Life

Here’s How The End Of Daylight Savings Can Affect Your Sleep — And What To Do About It

by Mika Doyle
Astrostar/Shutterstock

Daylight Saving Time officially ends at 2 a.m. on Nov. 6, which means you get to set your clock a whole hour back. So if you get up at 9 a.m., it's like you really slept until 10 a.m., right? It’s kinda like winning the sleep lottery, especially if you don’t have to be anywhere that day. But Daylight Savings' ending can actually affect your sleep in some pretty sneaky ways.

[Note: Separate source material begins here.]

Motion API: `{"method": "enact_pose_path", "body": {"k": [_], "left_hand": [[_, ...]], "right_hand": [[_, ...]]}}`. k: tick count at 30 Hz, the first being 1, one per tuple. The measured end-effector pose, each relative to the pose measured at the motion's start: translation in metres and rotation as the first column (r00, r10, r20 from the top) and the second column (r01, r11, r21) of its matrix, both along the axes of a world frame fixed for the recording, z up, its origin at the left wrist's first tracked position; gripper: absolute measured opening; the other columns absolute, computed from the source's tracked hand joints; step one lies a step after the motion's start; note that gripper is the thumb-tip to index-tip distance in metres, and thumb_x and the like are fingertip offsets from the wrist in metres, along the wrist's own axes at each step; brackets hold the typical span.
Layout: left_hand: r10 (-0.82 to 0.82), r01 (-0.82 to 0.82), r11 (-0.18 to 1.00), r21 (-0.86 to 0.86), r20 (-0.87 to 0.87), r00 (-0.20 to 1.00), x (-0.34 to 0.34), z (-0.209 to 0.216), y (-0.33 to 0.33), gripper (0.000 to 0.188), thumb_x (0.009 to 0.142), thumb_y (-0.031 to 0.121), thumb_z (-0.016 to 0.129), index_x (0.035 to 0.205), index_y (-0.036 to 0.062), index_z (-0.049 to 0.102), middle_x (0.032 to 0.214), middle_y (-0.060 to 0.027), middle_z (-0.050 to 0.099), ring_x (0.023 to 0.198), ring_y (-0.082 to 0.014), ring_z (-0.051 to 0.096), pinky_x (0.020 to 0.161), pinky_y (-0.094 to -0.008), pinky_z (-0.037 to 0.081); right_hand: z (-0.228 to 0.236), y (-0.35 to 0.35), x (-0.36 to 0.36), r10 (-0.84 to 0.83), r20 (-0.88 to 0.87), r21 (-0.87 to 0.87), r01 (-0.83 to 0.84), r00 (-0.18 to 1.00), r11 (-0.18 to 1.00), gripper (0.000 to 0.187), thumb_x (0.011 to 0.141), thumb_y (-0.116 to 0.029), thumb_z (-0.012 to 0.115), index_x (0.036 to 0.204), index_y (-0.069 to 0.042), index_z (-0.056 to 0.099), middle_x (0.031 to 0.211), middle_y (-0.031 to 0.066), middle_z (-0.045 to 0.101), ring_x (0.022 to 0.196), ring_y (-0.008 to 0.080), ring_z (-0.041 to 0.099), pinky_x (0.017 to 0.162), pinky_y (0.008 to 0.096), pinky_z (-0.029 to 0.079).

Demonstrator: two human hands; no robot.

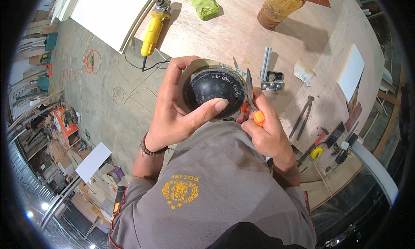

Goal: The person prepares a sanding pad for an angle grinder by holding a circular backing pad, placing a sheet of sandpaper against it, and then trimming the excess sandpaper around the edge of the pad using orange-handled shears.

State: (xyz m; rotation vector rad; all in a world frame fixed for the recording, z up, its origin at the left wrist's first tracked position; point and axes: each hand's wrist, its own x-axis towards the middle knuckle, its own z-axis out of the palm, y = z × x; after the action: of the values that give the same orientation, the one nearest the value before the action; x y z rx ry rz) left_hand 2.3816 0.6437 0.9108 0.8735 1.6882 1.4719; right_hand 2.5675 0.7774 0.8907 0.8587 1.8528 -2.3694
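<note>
A round black backing pad lies against a beige paper sheet, likely sandpaper, whose edge shows beyond the pad's far rim. My left hand grips both, its thumb pressed on the pad's face and its fingers behind. In my right hand is a pair of scissors with orange handles. The scissor blades are spread apart at the right edge of the pad and sheet. Whether they touch the paper I cannot tell. My right fingers are wrapped round the handles, partly hidden.
On the wooden table lie a yellow angle grinder, a green cloth and a turned wooden piece. Right of my hands are a metal clamp-like fixture, a torn paper scrap, pincers and a yellow tape measure.
</note>
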Motion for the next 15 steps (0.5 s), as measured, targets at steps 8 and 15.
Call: {"method": "enact_pose_path", "body": {"k": [8,15], "left_hand": [[-0.048,0.048,0.999,-0.025,0.013,0.999,-0.003,-0.001,-0.002,0.071,0.085,0.019,0.089,0.138,-0.0001,0.046,0.122,-0.0122,0.064,0.117,-0.0185,0.064,0.101,-0.0338,0.052],[-0.042,0.043,0.998,-0.039,0.037,0.998,-0.002,0.000,-0.001,0.072,0.084,0.019,0.090,0.138,-0.0001,0.047,0.123,-0.0119,0.064,0.118,-0.0179,0.063,0.102,-0.0336,0.052]], "right_hand": [[-0.013,-0.003,0.005,0.007,-0.102,0.142,0.008,0.995,0.990,0.063,0.081,0.010,0.050,0.144,0.000,0.045,0.128,0.0189,0.054,0.108,0.0263,0.061,0.096,0.0395,0.051],[-0.004,-0.001,0.004,0.039,-0.008,0.205,-0.036,0.999,0.978,0.061,0.082,0.009,0.051,0.142,0.001,0.046,0.130,0.0201,0.053,0.112,0.0270,0.059,0.097,0.0398,0.050]]}}
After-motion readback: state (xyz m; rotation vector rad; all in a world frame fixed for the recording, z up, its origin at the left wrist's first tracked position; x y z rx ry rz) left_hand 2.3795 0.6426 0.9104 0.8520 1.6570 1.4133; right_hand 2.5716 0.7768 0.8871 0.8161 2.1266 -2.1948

For one, even though it might seem like you just scored some extra rest, it’s not that simple. According to Harvard Health, that small, one-hour shift in your sleep schedule can affect you (negatively) for up to a week after Daylight Saving Time ends. That might not seem like a big deal at first, but it means you could wake up earlier than you want to, have trouble falling asleep, and are more likely to wake up throughout the night, says Harvard Health. But it’s not just your sleep that’s affected by the time change. The Mondays following Daylight Saving usually see more traffic accidents, workplace injuries, and heart attacks, according to ABC News and LiveScience.

ABC News actually compared the effects of Daylight Saving Time to jetlag: it takes a few days for your body to adjust to the time change. That’s because your circadian rhythm has been pushed backward or forward by an hour, says ABC News, as if you’ve traveled to a place in a different time zone.

Rawpixel/Shutterstock

Your circadian rhythm is the process that takes place in your body that regulates your body temperature, stress levels, appetite, metabolism, and your desire to sleep. So, basically, if your circadian rhythm is off, you feel pretty funky. And, like jet lag, it takes a few days for your circadian rhythm to get back on track, says ABC News.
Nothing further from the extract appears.